Мы с Адусей с трудом высиживали на месте. Голову раздирали самые страшные мысли, а сердце, давно уже скукожившись от страха, почти не билось. По дороге услышали про его роман с Седовой. Ада поморщилась, а я даже не улыбнулась такой глупости. Во-первых, он страшно боится светских акул. И никогда не пуститься во всё тяжкое с такой женщиной. Сбежит, отгородится, но не влетит в сети. А во — вторых, с таким тяжёлым ранением, какой к лешему роман. Дай бог, чтоб он после того, как подлечится, хоть что-то мог… Так душа горела, поболтал пару вечеров. Поговорить по душам, попеть, он мастак. К тому же, гордость поди распирала, такая знаменитость и у его постели. Дама эффектная, ухоженная, популярная актриса, почему бы и не помурлыкать, коли, случай выдался такой. Пыжился поди, чтоб марку не уронить. Ни один бы такой случай не упустил. Удовольствие опять же, наверняка, на душу капало бальзамом, сама Седова ему простыню подтыкает. Уверена: он и не понял ничего. Меня волновало другое, как мы встретимся… Война вбила между нами клин. Прошёл нелёгкий год. За который, он стал героем, а я прачкой. К тому же, слава — вещь коварная, случается ей основательно пройтись по человеческому характеру.

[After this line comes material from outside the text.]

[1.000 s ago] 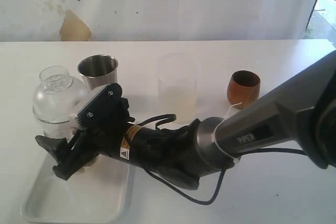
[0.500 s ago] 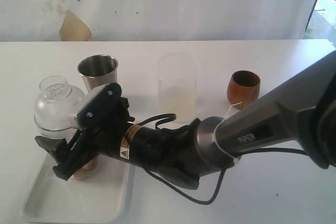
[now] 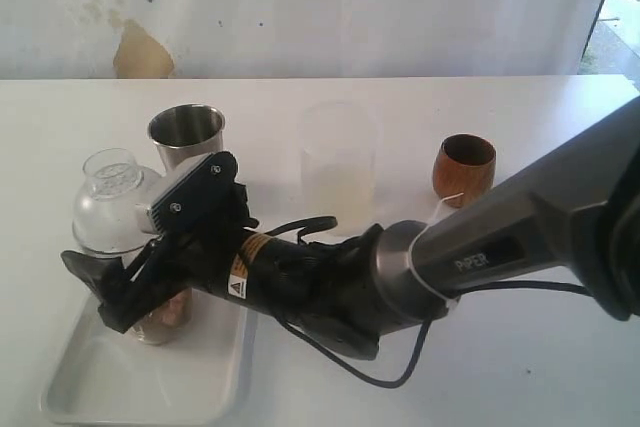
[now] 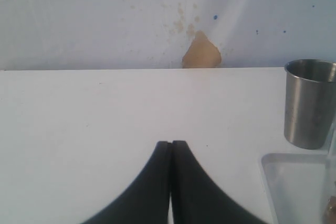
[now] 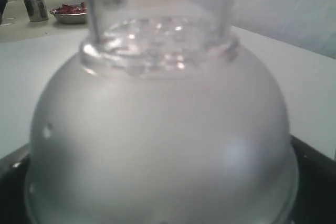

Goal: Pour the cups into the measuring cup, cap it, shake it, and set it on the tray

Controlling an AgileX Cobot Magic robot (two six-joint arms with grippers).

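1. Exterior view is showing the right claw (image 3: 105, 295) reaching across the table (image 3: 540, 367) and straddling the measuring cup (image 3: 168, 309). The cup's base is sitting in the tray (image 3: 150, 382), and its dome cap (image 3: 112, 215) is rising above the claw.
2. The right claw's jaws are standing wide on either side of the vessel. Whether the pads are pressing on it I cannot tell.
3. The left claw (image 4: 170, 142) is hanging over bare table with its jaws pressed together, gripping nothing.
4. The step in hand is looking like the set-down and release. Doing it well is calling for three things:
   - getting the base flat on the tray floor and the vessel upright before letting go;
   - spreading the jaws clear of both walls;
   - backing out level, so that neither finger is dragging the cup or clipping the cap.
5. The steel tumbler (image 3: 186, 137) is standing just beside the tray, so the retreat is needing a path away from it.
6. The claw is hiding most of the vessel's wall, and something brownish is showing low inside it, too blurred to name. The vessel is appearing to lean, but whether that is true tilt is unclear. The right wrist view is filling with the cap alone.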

Вон же стал каким популярным, аж роман с актрисой сочинили. Подумать не могла о таком. А Москва гудит, как растревоженный улей: Рутковский, Рутковский… Герой. Кто б мог предположить, что Костю одарят такой всенародной любовью.
Нас встретили и привезли в госпиталь. Сопровождающего слушала, как во сне. Одна мысль жила сейчас во мне: "Сейчас я увижу Костю, сейчас я его увижу!" На ватных ногах поднималась по широким ступеням. Звенящую тишину нарушил робкий стук в дверь. "Войдите". Ада, задев меня плечом, влетела первой, давая мне возможность осмотреться.
— О, Костик! — кинулась она к нему. — Сто лет не виделись!
Я замешкалась. Мне показалось я никогда не смогу переступить этот порог. Мне было страшно. Но я поднимаю сделавшуюся деревянной ногу и делаю этот шаг. Выискиваю Костю и бросаю тревожный взгляд на него: затуманенные болью потухшие бесцветные глаза точно ввалились в глазницы, на бескровных губах скользила улыбка. Он был очень слаб. "Бог мой, как ему было больно и как он намучился. Какая к лешему тут актриса".
В палате пахло лекарствами, подумала, что хорошо бы открыть окно, но ещё рано, холодновато. А лекарственный запах, должно быть, в таком заведении источают даже стены. По глазам резанула белизна: палаты, спинок кроватей, тумбочка. Диван и тот был затянут в белый чехол.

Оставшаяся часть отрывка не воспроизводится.